We included Vibrio spp. sequences from 392 isolates in the comparison of the WGS data analysis methods (Table 1). These sequences included publicly available sequences from the NCBI database, clinical and environmental isolates from Finland, and three reference isolates obtained from the culture collection of University of Gothenburg. The Finnish isolates and the reference isolates were sequenced at THL. Briefly, the DNA extraction was performed using Mag Attract kit (Qiagen), library preparation using Nextera XT kit (Illumina), and sequencing using Illumina MiSeq NGS platform with 300 cycles kit (Illumina)To assess the performance of THL’s WGS data analysis methods, the same sequences (fastq files) were run at NIPH using the existing bioinformatics pipeline [7]. The bioinformatics software algorithms used to analyze the WGS data in THL and NIPH have been previously published and they are described in (Figure 1). THL’s bioinformatics pipeline uses Kraken2 [8] for species confirmation and contamination check and ReMatch [9] to screen for the six V. cholerae specific marker genes toxR, cholera toxin ctxA, serogroups O1 (wbeO1) and O139 (wbfO139), and biotypes classical and El Tor (tcpA variants).

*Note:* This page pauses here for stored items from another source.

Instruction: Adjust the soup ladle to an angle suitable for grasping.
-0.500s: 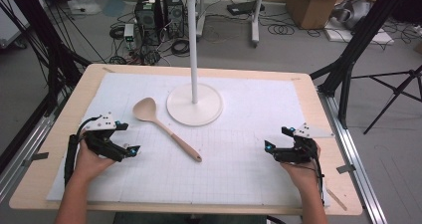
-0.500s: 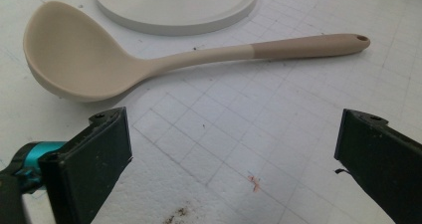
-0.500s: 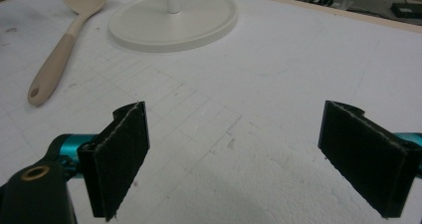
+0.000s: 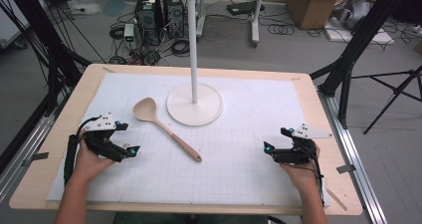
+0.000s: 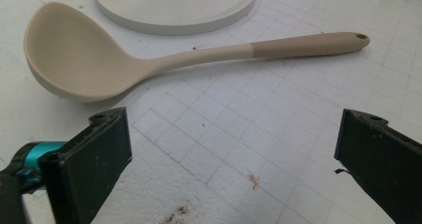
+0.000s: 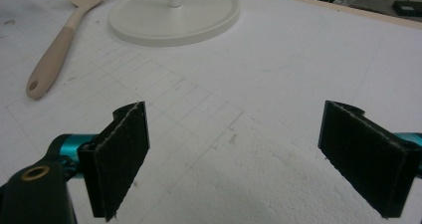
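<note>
Lying beside white stand base (image 4: 194, 104), beige ladle (image 4: 164, 126) with empty bowl, both grippers' jaws spread wide

Surface (image 4: 249, 179): the gridded foam lies bare from 3 through 6 to 9 o'clock. The white stand (image 4: 194, 103) rises at centre toward 12 o'clock, barring passage there. At 10 o'clock the ladle (image 4: 164, 126) lies diagonally just beside the stand's base, ahead of the left gripper's (image 4: 127, 138) wide-apart jaws.
</note>
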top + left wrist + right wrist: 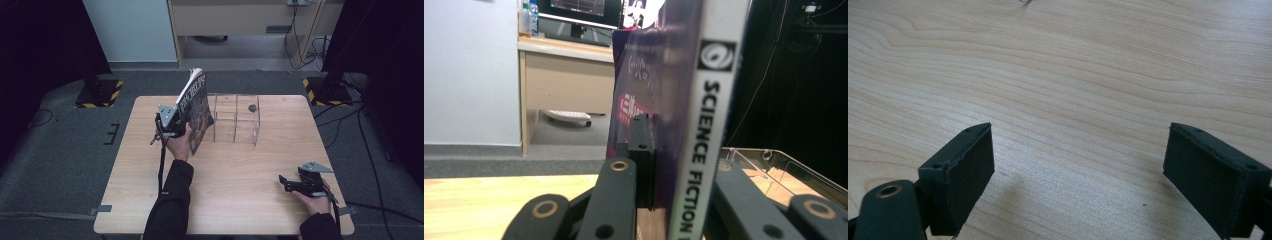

The NCBI accession numbers for the target genes and their GC contents were as follows: toxR KF498634.1 GC 45.2%, ctxA AF463401.1 GC 38.4%, wbeO1 KC152957.1 GC 39.6%, wbfO139 AB012956.1 GC 42.0%, tcpA_Classical M33514.1GC 40.3%, and tcpA_El_Tor KP187623.1 GC 43.4%. NIPH’s pipeline also used Kraken2 for species confirmation and contamination check, while ARIBA [10] was used for mapping the reads to databases and it was supplemented with a Python module to screen for the six V. cholerae marker genes. For ARIBA, the databases were custom made using the fasta sequences of the six marker genes. ARIBA uses Bowtie2 to map the reads to databases. ReMatch maps reads, utilizing also Bowtie2, onto a set of reference sequences to determine if the chosen loci of interest are either absent or present in a sample. The outcome was determined by evaluating sequencing depth as well as coverage and similarity when compared to the original reference sequence. The outputs from both pipelines were analyzed using a threshold of ≥80% coverage for the six markers.The results and the interpretation obtained using the methods at NIPH were compared with those at THL.